Synthesis, antitumour and antioxidant activities of novel α,β-unsaturated ketones and related heterocyclic analogues: EGFR inhibition and molecular modelling study

Abstract

New α,β-unsaturated ketones 4a,b; 5a-c; and 6a,b; as well as 4-H pyran 7; pyrazoline 8a,b; isoxazoline 9; pyridine 10-11; and quinoline-4-carboxylic acid 12a,b derivatives were synthesized and evaluated for in vitro antitumour activity against HepG2, MCF-7, HeLa, and PC-3 cancer cell lines. Antioxidant activity was investigated by the ability of these compounds to scavenge the 2,2'-azinobis(3-ethylbenzothiazoline-6-sulfonic acid) radical cation (ABTS^•+). Compounds 6a, 6b, 7, and 8b exhibited potent antitumour activities against all tested cell lines with [IC₅₀] ≅5.5-18.1 µΜ), in addition to significantly high ABTS^•+ scavenging activities. In vitro EGFR kinase assay for 6a, 6b, 7, and 8b as the most potent antitumour compounds showed that; compounds 6b, and 7 exhibited worthy EGFR inhibition activity with IC₅₀ values of 0.56 and 1.6 µM, respectively, while compounds 6a and 8b showed good inhibition activity with IC₅₀ values of 4.66 and 2.16 µM, respectively, compared with sorafenib reference drug (IC₅₀ = 1.28 µM). Molecular modelling studies for compounds 6b, 7, and 8b were conducted to exhibit the binding mode towards EGFR kinase, which showed similar interaction with erlotinib.

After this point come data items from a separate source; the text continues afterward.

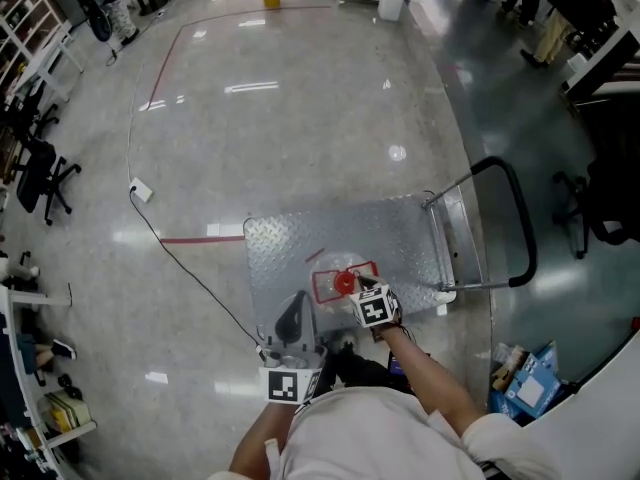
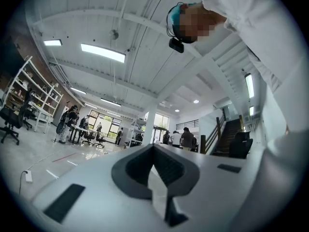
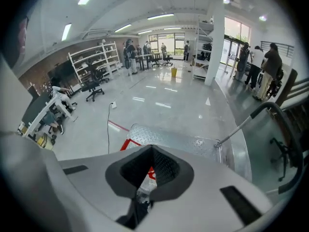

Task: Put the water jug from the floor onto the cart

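Water jug (image 1: 345,283): clear body, red cap, stands on cart (image 1: 400,233) deck, toward deck's 6 o'clock edge. Right gripper (image 1: 365,294) just at jug's 4 o'clock, jaws closed on nothing. Left gripper (image 1: 294,314) at 7 o'clock, jaws together, empty. We judge jug heavy if full, smooth-walled, contents sloshing; best hold is neck under cap.

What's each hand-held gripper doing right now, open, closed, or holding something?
Left hand-held gripper: closed, nothing between its jaws.
Right hand-held gripper: closed, nothing held.
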Available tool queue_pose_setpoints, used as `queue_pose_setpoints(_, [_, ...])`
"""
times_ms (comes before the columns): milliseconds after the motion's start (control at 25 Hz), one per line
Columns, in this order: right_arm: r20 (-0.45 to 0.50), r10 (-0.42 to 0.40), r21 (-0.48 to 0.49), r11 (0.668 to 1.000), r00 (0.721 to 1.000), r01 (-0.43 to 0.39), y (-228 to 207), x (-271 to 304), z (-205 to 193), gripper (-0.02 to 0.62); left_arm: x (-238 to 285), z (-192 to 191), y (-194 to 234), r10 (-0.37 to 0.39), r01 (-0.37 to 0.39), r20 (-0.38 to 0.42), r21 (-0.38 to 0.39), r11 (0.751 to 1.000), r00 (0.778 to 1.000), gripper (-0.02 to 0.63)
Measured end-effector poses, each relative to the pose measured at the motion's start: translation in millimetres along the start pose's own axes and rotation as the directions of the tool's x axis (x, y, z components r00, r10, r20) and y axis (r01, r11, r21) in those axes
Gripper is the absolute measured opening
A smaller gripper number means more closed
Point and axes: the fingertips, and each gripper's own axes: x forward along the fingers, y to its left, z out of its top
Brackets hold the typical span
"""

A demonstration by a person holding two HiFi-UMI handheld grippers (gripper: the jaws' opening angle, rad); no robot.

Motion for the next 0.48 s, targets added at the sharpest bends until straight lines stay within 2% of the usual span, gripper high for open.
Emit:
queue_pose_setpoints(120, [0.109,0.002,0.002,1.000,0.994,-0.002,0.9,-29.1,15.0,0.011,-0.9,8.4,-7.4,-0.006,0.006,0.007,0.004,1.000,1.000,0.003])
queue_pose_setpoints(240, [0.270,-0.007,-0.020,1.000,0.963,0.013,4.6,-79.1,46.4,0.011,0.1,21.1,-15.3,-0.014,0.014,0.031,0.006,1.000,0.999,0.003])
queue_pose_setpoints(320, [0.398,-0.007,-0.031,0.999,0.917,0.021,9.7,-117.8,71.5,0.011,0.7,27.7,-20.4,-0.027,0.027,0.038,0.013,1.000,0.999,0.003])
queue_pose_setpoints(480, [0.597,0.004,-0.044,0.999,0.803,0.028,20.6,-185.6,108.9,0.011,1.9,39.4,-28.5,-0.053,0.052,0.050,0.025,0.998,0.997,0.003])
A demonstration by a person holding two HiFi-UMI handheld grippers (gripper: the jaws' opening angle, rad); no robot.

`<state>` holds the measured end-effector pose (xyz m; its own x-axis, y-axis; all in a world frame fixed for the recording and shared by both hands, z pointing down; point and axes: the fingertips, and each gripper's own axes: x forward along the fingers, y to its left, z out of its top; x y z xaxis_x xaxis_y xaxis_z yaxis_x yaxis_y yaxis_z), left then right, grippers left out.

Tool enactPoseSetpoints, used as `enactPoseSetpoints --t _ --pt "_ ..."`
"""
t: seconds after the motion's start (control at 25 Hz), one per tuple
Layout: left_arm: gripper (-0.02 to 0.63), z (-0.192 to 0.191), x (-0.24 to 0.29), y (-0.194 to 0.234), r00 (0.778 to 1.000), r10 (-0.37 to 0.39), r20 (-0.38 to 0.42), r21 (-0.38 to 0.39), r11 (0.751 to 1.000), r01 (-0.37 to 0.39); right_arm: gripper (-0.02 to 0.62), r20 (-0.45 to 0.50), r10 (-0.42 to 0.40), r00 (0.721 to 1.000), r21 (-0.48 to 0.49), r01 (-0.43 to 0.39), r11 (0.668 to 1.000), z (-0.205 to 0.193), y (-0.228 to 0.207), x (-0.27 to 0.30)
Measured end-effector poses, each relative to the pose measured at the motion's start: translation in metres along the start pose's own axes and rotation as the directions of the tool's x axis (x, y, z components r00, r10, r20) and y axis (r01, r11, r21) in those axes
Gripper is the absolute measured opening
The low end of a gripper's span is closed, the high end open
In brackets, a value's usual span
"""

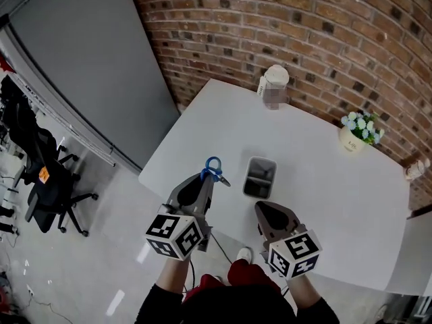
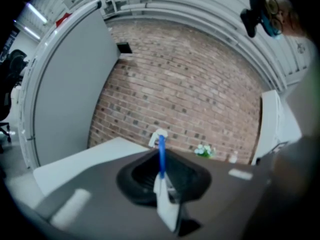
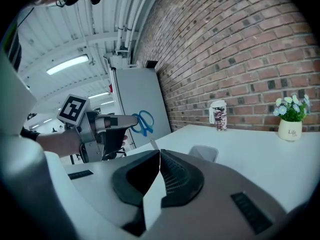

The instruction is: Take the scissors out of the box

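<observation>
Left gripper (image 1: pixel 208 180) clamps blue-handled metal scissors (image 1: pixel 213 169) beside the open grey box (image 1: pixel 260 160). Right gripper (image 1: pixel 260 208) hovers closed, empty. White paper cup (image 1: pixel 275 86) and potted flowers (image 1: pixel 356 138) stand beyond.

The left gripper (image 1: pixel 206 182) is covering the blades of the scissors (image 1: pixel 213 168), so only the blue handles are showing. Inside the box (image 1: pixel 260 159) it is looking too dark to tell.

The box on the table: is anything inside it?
From the head view the box shows only a dark interior, nothing recognisable; its depths are shadowed. The scissors are outside, clamped in the left gripper.
</observation>
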<state>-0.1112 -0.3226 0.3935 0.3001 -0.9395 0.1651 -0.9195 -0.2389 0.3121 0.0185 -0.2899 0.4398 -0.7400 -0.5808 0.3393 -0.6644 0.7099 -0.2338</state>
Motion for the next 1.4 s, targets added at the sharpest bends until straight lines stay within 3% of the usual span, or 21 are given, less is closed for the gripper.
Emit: enactPoseSetpoints --t 0.68,1.4 --pt "0.028 0.010 -0.088 0.059 0.984 0.163 0.068 -0.026 0.987 -0.162 0.009 -0.028 0.124 0.992 -0.076 -0.126 0.989 0.000 0.072 0.025" --pt "0.028 -0.005 -0.168 0.098 0.960 0.270 0.071 -0.036 0.963 -0.268 0.009 -0.058 0.175 0.983 -0.114 -0.180 0.977 -0.016 0.135 0.030"
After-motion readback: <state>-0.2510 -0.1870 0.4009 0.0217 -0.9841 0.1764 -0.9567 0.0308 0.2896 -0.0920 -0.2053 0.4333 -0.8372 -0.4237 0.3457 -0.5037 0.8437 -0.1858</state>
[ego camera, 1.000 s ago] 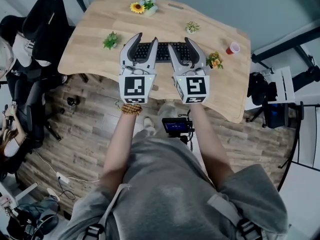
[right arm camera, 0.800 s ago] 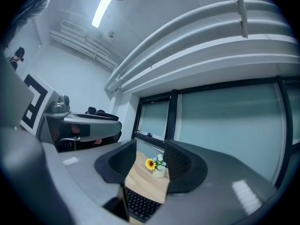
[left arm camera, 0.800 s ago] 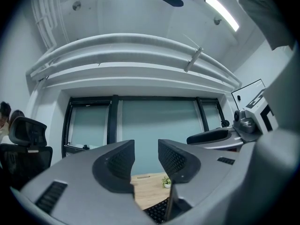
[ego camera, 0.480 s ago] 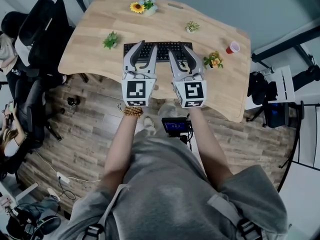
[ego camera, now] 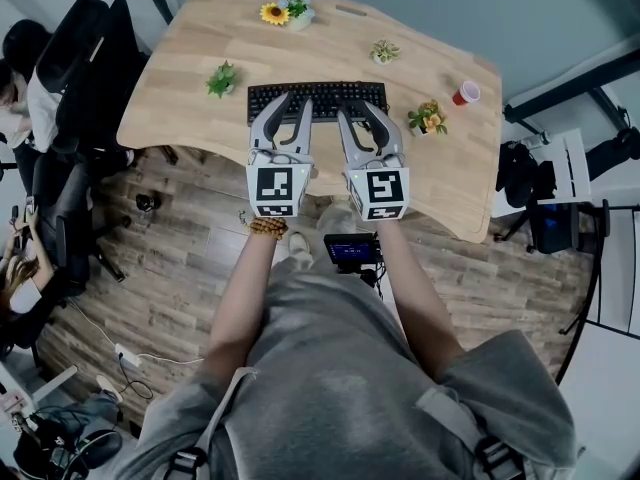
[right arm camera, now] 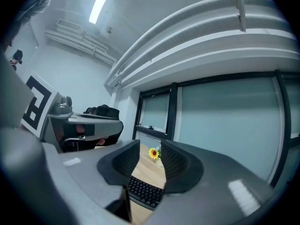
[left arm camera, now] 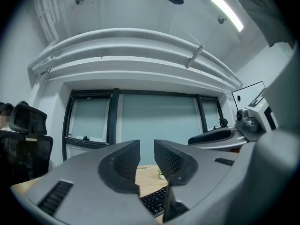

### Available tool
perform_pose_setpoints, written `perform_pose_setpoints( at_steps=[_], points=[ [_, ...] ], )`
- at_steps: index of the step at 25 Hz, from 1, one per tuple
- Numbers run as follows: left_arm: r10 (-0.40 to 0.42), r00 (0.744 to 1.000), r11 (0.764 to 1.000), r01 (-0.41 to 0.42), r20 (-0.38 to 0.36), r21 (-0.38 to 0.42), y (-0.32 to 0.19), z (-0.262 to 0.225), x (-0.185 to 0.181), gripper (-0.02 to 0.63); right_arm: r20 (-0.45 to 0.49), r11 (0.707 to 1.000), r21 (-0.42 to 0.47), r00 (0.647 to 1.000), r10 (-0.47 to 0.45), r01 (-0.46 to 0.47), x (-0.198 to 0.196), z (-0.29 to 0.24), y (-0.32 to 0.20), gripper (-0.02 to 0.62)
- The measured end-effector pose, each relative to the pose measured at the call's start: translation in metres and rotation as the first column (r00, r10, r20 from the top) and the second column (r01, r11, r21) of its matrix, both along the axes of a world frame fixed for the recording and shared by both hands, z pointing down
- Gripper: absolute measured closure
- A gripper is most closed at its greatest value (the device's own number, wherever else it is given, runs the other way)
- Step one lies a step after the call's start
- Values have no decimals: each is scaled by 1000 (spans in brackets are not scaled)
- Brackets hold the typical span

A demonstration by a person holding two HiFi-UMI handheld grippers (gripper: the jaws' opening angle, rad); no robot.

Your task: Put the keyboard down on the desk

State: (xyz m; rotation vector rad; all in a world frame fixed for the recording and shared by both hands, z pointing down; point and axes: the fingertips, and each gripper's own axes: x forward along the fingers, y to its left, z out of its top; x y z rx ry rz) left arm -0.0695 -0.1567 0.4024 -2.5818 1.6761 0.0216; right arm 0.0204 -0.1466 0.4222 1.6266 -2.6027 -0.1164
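From the head view, one black keyboard (ego camera: pixel 316 100) lies flat on the wooden surface (ego camera: pixel 200 48), about midway between its left and right ends. Two tools reach level over the near edge, side by side. The tips of the left tool (ego camera: pixel 293 105) overlap the keyboard's left half, and those of the right tool (ego camera: pixel 358 113) overlap its right half. Four small potted plants stand around the keyboard: a sunflower pot (ego camera: pixel 283 10) at the far edge, a green one (ego camera: pixel 222 79) to the left, another (ego camera: pixel 384 54) far right, and an orange-flowered one (ego camera: pixel 428 119) just right of the keyboard. One red cup (ego camera: pixel 466 95) stands further right.

In the left gripper view, the left tool (left arm camera: pixel 146 161) has just been closing. Its jaws stand a narrow slit apart with nothing pressed between the pads. The keyboard (left arm camera: pixel 152 200) and the bare wood (left arm camera: pixel 147 179) show low in the gap.

In the right gripper view, the right tool (right arm camera: pixel 150 161) has likewise just been closing. It keeps a slim gap and grips nothing. Through the gap show the keyboard (right arm camera: pixel 144 191) lying on the surface (right arm camera: pixel 145 170) and the sunflower (right arm camera: pixel 153 153) beyond.
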Motion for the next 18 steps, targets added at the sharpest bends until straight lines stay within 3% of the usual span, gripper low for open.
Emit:
perform_pose_setpoints(
  at_steps=[18],
  points=[
    [-26,1000,997,27,8,-71,12,42,-3,577,-10,998,-67,1000,-19,18,1,34,17,469]
  ],
)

Keywords: EGFR inhibition; antioxidant effect; antitumour activity; molecular docking; α,β-Unsaturated ketone.

Figure 1.

The reported antitumour (A–F) and the designed (G) compounds.

Scheme 1.

Synthesis of the designed α,β-unsaturated ketones and 4-H pyran derivatives.

Scheme 2.

Synthesis of the designed pyrazoline, isoxazoline, cyanopyridine, and quinoline-4-carboxylic acid derivatives.

Figure 2.

The overall correlation between the antioxidant activity (%Inhibition) and the antitumour activity of the synthesized compounds against cancer cell lines (HepG2, MCF-7, HeLa, and PC-3 cells).

Figure 3.

Three-dimensional (3D) interactions of erlotinib (upper panel), compounds 6b (middle left panel), 7 (middle right panel), and 8b (lower panel) with the receptor pocket of EGFR kinase. Hydrogen bonds are shown as green lines and CH–π interactions as dotted lines.